Re: Another memory order opaque question

Peter Veentjer Mon, 17 Feb 2025 00:11:17 -0800

For Hotspot and X86 a release/acquire vs volatile can make a difference.

Imagine you would have a:


A=10
r1=B

So we have a store to A and a load of B.

On the X86 every store is a release store and every load is an acquire load.

On the X86, a store can be reordered with a newer load due to store
buffers. So A=10 and r1=B could be reordered.

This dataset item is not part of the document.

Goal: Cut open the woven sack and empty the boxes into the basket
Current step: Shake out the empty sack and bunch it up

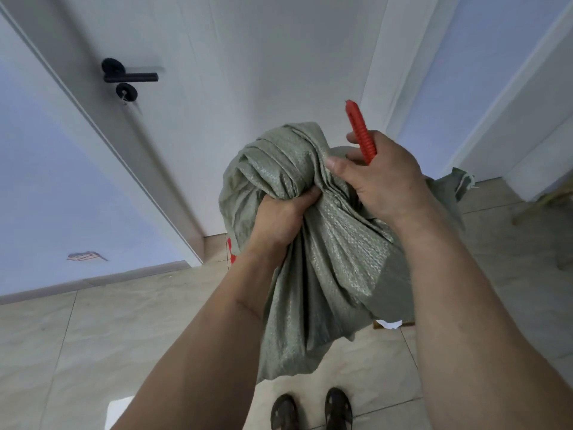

If A and B would be volatile, then this reordering isn't allowed. The
reason this isn't allowed is that a program without data races can only
have sequential consistent execution. And for an execution to be sequential
consistent, it needs to have the same effect as if all the threads ran
their operations in the order of the program (so no reordering).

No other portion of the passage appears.